--- Task to carry out ---
Nothing outside the range is wanted. Repeat exactly the lines below from the one with "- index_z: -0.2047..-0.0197" through the one with "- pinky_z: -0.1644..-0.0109".

=-=-=

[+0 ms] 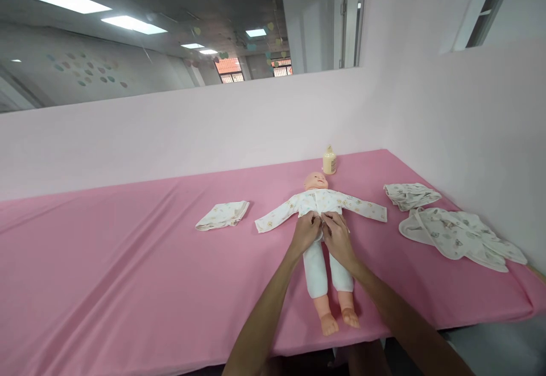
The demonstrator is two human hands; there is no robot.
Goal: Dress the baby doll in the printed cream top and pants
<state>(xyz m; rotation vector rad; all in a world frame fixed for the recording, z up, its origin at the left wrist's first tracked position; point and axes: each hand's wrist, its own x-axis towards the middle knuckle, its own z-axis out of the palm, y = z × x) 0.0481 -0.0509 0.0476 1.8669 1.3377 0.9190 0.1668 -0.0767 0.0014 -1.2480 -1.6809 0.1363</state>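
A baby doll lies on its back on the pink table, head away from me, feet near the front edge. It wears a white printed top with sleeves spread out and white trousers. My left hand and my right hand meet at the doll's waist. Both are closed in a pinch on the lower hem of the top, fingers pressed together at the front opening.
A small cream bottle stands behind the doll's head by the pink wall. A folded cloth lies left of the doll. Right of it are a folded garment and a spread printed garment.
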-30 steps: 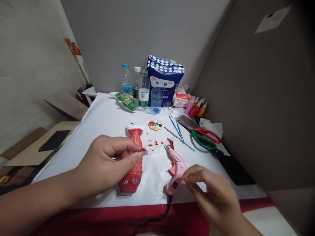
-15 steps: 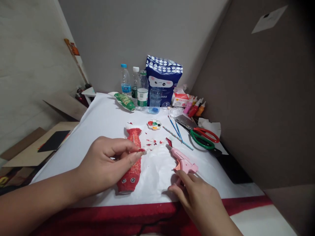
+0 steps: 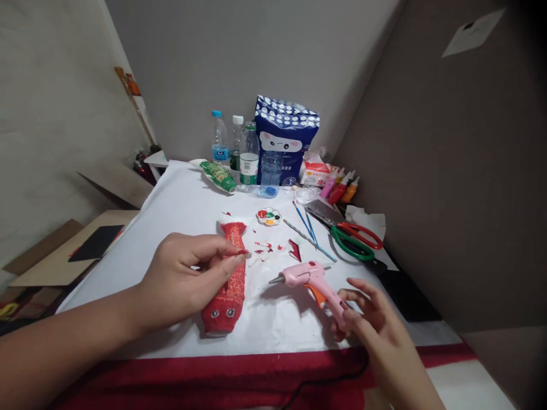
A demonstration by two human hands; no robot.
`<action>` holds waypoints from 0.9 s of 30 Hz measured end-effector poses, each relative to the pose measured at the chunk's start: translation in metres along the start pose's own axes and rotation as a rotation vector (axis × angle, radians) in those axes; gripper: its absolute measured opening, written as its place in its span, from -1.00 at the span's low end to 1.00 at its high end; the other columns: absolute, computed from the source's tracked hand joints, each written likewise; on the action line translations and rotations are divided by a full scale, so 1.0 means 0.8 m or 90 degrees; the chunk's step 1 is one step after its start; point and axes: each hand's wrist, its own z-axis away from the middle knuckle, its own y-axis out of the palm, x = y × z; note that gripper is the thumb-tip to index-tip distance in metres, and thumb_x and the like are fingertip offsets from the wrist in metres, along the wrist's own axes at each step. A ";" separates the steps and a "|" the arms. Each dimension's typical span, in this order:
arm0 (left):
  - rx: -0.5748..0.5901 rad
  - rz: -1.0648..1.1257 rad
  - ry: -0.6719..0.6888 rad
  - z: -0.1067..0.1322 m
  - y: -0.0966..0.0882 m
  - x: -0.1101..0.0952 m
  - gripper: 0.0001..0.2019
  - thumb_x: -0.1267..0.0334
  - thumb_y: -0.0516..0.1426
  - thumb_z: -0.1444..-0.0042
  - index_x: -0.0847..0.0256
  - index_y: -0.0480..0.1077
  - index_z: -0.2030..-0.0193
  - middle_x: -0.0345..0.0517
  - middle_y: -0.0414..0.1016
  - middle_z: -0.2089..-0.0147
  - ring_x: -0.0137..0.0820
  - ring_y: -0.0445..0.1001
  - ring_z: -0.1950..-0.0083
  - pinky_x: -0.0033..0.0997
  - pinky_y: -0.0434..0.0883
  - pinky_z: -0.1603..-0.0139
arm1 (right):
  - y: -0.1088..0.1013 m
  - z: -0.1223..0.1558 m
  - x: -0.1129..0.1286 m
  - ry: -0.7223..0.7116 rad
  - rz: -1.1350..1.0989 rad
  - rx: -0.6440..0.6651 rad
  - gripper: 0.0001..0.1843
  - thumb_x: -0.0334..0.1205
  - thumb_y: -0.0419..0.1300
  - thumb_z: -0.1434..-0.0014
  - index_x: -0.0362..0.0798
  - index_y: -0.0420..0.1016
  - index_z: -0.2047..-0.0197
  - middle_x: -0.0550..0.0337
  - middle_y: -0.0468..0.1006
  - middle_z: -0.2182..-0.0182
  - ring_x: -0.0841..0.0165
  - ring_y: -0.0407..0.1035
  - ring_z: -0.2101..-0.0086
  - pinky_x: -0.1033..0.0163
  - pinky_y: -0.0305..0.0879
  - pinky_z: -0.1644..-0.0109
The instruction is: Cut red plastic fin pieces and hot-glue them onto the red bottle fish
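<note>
My left hand (image 3: 188,279) pinches a small red scrap between thumb and forefinger, just above the middle of a red fish-shaped bottle craft (image 3: 227,276) that lies lengthwise on the white sheet (image 3: 179,205). My right hand (image 3: 376,330) grips the handle of a pink glue gun (image 3: 310,279), lifted with its nozzle pointing left toward the fish. The gun's black cord runs off the near edge. Small red paper scraps (image 3: 273,249) lie between the fish and the gun.
At the back stand three water bottles (image 3: 237,151), a blue dotted tissue pack (image 3: 285,139) and a cut clear bottle. A paint palette (image 3: 269,216), brushes (image 3: 306,225), paint tubes (image 3: 339,188), green and red scissors (image 3: 356,239) lie at right. A brown panel walls the right side.
My right hand has picked the glue gun up from the sheet and turned it so the nozzle points left. My left hand has stayed over the fish with its pinch.
</note>
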 end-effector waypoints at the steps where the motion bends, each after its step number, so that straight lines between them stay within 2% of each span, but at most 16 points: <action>1: -0.011 0.001 0.014 -0.001 0.001 0.001 -0.84 0.29 0.18 -0.08 0.26 0.53 0.46 -0.20 0.48 0.62 -0.56 0.26 0.66 -0.58 0.18 0.66 | 0.005 0.001 0.003 0.048 -0.085 0.011 -0.38 -0.10 0.36 0.01 0.06 0.23 -0.09 0.21 0.45 0.20 0.43 0.39 0.53 0.33 0.40 0.51; 3: -0.029 0.002 0.037 -0.001 0.002 0.003 -0.87 0.32 0.19 -0.08 0.26 0.53 0.45 -0.18 0.51 0.60 -0.56 0.29 0.65 -0.59 0.20 0.66 | 0.014 0.002 0.011 0.118 -0.199 0.022 -0.30 -0.16 0.39 0.05 0.03 0.27 -0.15 0.17 0.50 0.17 0.49 0.37 0.53 0.43 0.34 0.56; 6: -0.052 0.008 0.054 -0.001 0.002 0.005 -0.90 0.35 0.21 -0.07 0.26 0.53 0.44 -0.18 0.53 0.59 -0.56 0.31 0.65 -0.60 0.22 0.66 | 0.024 0.000 0.023 0.150 -0.275 0.033 -0.27 -0.24 0.42 0.08 -0.03 0.34 -0.17 0.12 0.55 0.17 0.51 0.37 0.52 0.50 0.33 0.57; 8: -0.072 0.008 0.064 0.000 0.000 0.007 -0.91 0.36 0.22 -0.06 0.25 0.53 0.44 -0.19 0.53 0.59 -0.56 0.32 0.65 -0.60 0.23 0.65 | 0.027 -0.002 0.026 0.172 -0.297 0.060 -0.32 -0.26 0.41 0.06 -0.04 0.40 -0.15 0.16 0.56 0.26 0.50 0.37 0.51 0.50 0.39 0.51; 10: -0.089 0.007 0.072 0.000 -0.001 0.008 -0.92 0.38 0.23 -0.05 0.25 0.52 0.44 -0.21 0.52 0.60 -0.57 0.32 0.64 -0.61 0.25 0.65 | 0.029 -0.004 0.026 0.195 -0.321 0.116 -0.46 -0.25 0.40 0.04 -0.07 0.50 -0.06 0.19 0.54 0.37 0.51 0.36 0.50 0.50 0.42 0.43; 13: -0.102 0.005 0.094 -0.001 -0.001 0.009 -0.92 0.41 0.23 -0.04 0.26 0.51 0.45 -0.25 0.47 0.64 -0.60 0.26 0.67 -0.63 0.21 0.68 | 0.035 -0.004 0.022 0.182 -0.367 0.210 -0.64 -0.20 0.41 0.06 -0.11 0.58 0.16 0.19 0.48 0.43 0.52 0.32 0.50 0.51 0.39 0.40; 15: -0.105 0.002 0.113 -0.003 0.001 0.011 -0.92 0.43 0.23 -0.04 0.27 0.51 0.45 -0.29 0.41 0.68 -0.62 0.22 0.70 -0.64 0.16 0.72 | 0.040 -0.004 0.022 0.136 -0.370 0.231 -0.60 -0.17 0.41 0.07 -0.05 0.55 0.12 0.19 0.47 0.38 0.49 0.31 0.50 0.47 0.35 0.45; 18: -0.112 -0.008 0.148 -0.004 0.004 0.013 -0.93 0.45 0.23 -0.03 0.27 0.51 0.43 -0.32 0.39 0.70 -0.64 0.22 0.71 -0.65 0.16 0.72 | 0.047 -0.006 0.026 0.027 -0.314 0.228 -0.53 0.04 0.33 -0.03 0.05 0.47 0.02 0.17 0.47 0.30 0.48 0.28 0.55 0.38 0.28 0.52; 21: -0.120 -0.030 0.190 -0.005 0.006 0.014 -0.95 0.45 0.23 -0.03 0.26 0.51 0.40 -0.28 0.45 0.67 -0.60 0.29 0.70 -0.62 0.23 0.68 | 0.047 -0.009 0.033 -0.058 -0.225 0.227 -0.52 0.25 0.24 -0.04 0.05 0.49 0.15 0.15 0.48 0.32 0.46 0.26 0.59 0.36 0.17 0.61; 24: -0.126 -0.052 0.226 -0.006 0.006 0.014 -0.94 0.45 0.22 -0.03 0.25 0.51 0.40 -0.25 0.48 0.66 -0.54 0.38 0.68 -0.59 0.30 0.66 | 0.041 -0.010 0.039 -0.054 -0.070 0.187 -0.56 0.20 0.28 -0.03 0.06 0.52 0.16 0.15 0.51 0.40 0.35 0.34 0.50 0.35 0.23 0.58; 27: -0.129 -0.063 0.254 -0.007 0.007 0.014 -0.90 0.46 0.21 -0.02 0.21 0.51 0.36 -0.26 0.51 0.63 -0.50 0.46 0.63 -0.58 0.36 0.61 | 0.034 -0.010 0.040 -0.080 0.105 0.182 -0.62 0.17 0.25 -0.08 0.04 0.57 0.26 0.14 0.55 0.44 0.26 0.42 0.43 0.29 0.39 0.42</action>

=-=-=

--- Exercise solution ---
  - index_z: -0.2047..-0.0197
  - middle_x: -0.0550..0.0337
  - middle_y: -0.0468..0.1006
  - middle_z: -0.2182..-0.0182
  - ring_x: -0.0841..0.0165
  - ring_y: -0.0407..0.1035
  - ring_z: -0.2101..-0.0086
  - pinky_x: -0.1033..0.0163
  - pinky_y: -0.0305..0.0879
  - pinky_z: -0.1644..-0.0109

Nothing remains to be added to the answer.